In a major ruling, the Iowa Supreme Court has struck down a state law that confines marriage to heterosexual couples. The decision moves the current national debate from the East and West coasts to the heartland.
On aspect of this ruling that distinguishes it from states like California is the more restrictive rules in Iowa concerning constitutional amendments. It will take at least two years for any constitutional amendment to be passed. So, even if traditional marriage advocates move to change the Iowa Constitution (as they did in California), there could be thousands of such marriages processed in the interim. Given the democratic control of the legislature, there may be an even greater problem for advocates to reverse the decision through an amendment, leading to a large number of marriages. The status of the marriages (secured between the ruling of the California Supreme Court and the prohibition amendment) is currently a matter of debate in California.

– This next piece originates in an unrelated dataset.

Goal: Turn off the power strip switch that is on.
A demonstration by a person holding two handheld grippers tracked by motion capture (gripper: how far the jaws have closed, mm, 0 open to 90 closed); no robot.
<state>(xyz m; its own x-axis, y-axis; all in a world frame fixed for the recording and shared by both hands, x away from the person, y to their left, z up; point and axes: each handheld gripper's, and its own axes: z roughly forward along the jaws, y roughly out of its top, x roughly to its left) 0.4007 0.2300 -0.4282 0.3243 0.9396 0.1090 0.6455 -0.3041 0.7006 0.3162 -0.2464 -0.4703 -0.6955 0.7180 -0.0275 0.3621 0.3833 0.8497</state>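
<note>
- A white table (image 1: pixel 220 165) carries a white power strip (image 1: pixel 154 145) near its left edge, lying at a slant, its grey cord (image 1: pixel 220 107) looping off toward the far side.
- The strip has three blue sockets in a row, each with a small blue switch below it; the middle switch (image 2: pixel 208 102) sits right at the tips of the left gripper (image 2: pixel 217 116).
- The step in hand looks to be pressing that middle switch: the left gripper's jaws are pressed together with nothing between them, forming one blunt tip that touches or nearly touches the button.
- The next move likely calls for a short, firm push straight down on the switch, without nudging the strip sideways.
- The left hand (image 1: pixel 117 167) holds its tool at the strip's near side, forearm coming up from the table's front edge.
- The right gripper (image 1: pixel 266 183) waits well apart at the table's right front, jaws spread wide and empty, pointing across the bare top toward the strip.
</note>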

The unanimous decision by the seven-member court was written by Justice Mark S. Cady under equal protection analysis. The Court rejected the claim that the denial of marriage rights furthered a state interest that would justify the deprivation: “We are firmly convinced the exclusion of gay and lesbian people from the institution of civil marriage does not substantially further any important governmental objective.”
Given the open marriage rules in Iowa, couples from other states will be able to go to Iowa to get married. This could add pressure for a federal constitutional amendment among traditional marriage advocates who fear that other states will be forced to recognize same-sex marriages under the Full Faith and Credit Clause.